» Work to complete
All that should be output is the block of lines below from the line with "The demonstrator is" to the line with "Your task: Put", both included, exactly as written.

***** Data section *****

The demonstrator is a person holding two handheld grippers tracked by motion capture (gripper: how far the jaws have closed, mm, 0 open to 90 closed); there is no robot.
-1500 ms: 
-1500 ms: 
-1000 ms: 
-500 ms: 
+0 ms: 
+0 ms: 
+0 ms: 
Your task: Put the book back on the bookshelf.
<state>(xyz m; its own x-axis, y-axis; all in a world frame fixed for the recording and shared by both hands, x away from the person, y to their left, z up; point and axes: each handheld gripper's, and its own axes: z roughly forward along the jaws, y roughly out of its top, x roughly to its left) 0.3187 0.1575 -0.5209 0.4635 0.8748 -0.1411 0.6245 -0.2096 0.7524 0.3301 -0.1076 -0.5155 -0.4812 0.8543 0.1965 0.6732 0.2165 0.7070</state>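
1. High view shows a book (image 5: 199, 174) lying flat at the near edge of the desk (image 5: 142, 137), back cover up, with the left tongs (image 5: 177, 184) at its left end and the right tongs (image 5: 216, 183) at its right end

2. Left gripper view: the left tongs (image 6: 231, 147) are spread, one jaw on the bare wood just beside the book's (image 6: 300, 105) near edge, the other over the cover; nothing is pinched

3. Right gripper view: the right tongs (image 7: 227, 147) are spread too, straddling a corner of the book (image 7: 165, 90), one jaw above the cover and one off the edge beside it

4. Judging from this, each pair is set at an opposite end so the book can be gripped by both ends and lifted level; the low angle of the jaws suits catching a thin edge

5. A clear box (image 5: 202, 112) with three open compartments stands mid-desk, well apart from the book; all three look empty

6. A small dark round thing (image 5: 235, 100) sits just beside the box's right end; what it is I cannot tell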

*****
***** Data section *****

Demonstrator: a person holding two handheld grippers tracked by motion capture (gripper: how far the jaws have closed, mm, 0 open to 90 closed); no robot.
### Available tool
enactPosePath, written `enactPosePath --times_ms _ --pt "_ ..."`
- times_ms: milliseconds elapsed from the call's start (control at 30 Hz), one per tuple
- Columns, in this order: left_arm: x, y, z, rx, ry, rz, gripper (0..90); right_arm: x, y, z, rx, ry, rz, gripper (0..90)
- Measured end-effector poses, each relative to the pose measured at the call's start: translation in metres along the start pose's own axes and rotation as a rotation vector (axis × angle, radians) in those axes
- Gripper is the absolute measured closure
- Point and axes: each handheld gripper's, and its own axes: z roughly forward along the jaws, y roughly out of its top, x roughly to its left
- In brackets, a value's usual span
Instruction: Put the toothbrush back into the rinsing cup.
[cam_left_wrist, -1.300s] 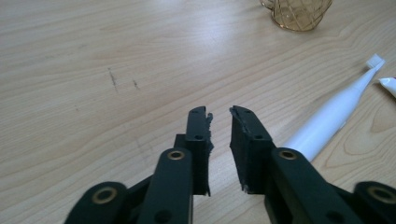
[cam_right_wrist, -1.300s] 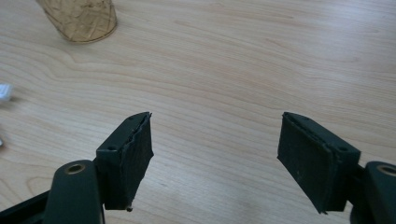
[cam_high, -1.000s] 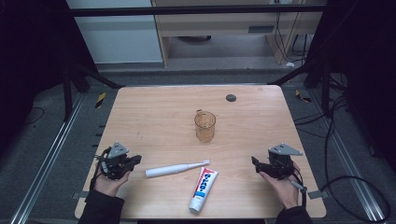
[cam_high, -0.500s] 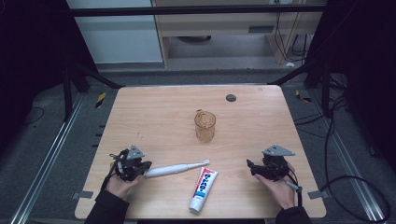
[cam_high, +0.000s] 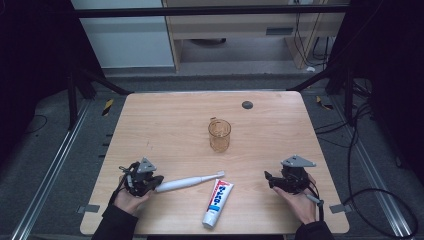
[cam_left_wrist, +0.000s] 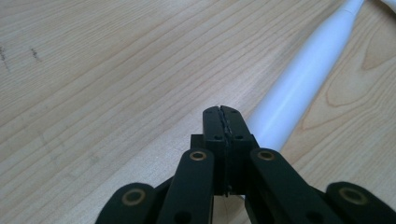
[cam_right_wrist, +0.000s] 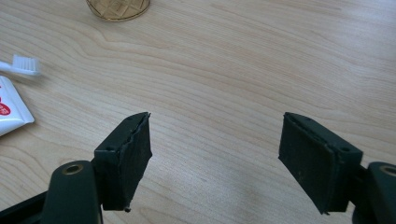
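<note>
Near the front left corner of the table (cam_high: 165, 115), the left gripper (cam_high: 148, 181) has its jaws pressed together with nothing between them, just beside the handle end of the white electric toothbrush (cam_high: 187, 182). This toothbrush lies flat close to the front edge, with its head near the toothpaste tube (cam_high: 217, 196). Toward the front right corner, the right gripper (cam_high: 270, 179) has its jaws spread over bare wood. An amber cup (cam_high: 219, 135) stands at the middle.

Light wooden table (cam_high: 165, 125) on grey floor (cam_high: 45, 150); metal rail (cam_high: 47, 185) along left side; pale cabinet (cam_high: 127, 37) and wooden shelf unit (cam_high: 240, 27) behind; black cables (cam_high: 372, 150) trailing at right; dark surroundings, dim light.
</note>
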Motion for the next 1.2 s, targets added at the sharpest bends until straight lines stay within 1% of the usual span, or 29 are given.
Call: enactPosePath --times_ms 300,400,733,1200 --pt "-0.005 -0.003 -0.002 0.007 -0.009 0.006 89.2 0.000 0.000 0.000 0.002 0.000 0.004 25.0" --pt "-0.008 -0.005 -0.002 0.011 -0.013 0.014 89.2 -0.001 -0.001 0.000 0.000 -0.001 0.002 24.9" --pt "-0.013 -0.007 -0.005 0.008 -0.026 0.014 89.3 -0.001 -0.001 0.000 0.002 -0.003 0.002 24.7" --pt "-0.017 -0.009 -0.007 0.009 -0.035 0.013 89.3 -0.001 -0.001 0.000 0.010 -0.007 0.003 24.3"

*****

» Reply to the task
The demonstrator is a person holding two handheld grippers tracked by motion capture (gripper: how far the jaws have closed, mm, 0 open to 90 closed); there is no robot.
-1500 ms: 
-1500 ms: 
-1000 ms: 
-500 ms: 
+0 ms: 
+0 ms: 
+0 ms: 
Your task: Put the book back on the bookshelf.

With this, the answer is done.